• [Problem details]: From the first line to the last, print the material exactly, skipping the pictures.

• [Data segment]:
Content starts
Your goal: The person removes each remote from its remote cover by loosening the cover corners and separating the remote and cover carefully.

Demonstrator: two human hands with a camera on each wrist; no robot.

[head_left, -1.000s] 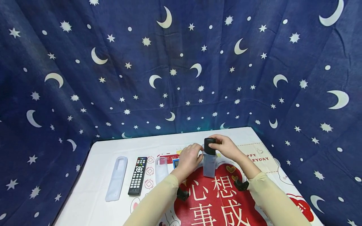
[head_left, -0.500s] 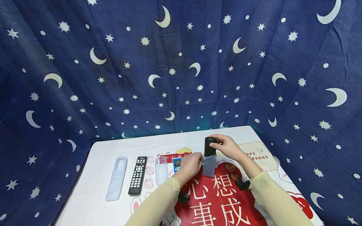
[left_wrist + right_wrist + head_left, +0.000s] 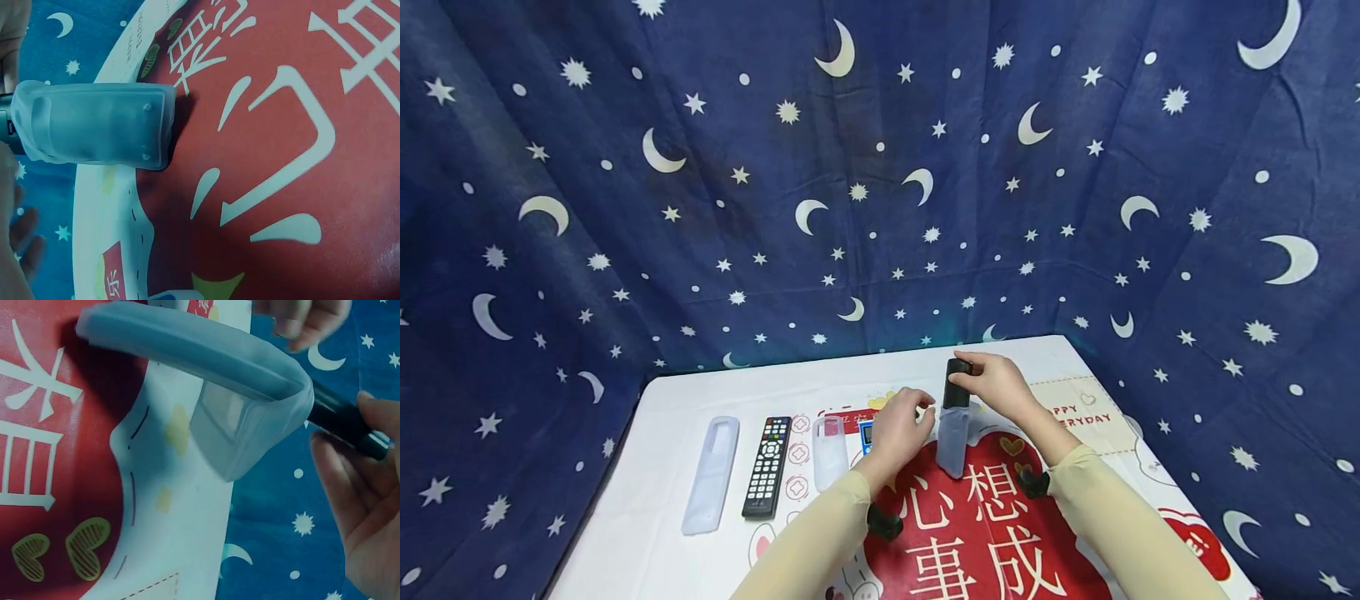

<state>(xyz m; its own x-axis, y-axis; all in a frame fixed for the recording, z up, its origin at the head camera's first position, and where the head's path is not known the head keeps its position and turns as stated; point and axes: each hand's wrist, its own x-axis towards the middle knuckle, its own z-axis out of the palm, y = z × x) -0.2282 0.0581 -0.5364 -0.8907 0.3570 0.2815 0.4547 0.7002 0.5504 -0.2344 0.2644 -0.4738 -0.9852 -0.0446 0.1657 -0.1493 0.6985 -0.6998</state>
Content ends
• [Answer]:
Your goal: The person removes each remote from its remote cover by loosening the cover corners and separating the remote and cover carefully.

Demonstrator: two human hands with a camera on each wrist; no robot.

[head_left, -1.000s] 
[head_left, -0.500s] 
[left_wrist + right_wrist + head_left, +0.000s] 

<state>(xyz m; its own x-axis, y-axis; all in a frame fixed for the recording, z up, its origin at the head camera's first position, and where the head's path is not known the head keeps its position and turns as stated; point and axes: each hand's wrist, its own x-axis towards the middle knuckle, its own z-axis out of the palm, y = z × x) -0.2282 0.0581 -0.5364 -0.8907 0.3570 0.2815 0.4547 0.7002 0.5504 -0.2344 0.2644 -0.4738 -0.9852 -0.0446 0.1657 -0.1493 0.6985 -0.6998</state>

This finishes the answer.